**EXERCISE PROMPT:** The listing below must be reproduced in full, exactly as written.

**PROVIDED DATA:**

++++++++

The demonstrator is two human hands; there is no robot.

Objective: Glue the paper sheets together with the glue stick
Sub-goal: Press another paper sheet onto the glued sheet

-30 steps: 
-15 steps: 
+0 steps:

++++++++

**TASK ANSWER:**
The demonstrator is two human hands; there is no robot.

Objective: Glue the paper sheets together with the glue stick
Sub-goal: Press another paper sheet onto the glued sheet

-30 steps: 
-15 steps: 
+0 steps:

The answer has been given in its entirety.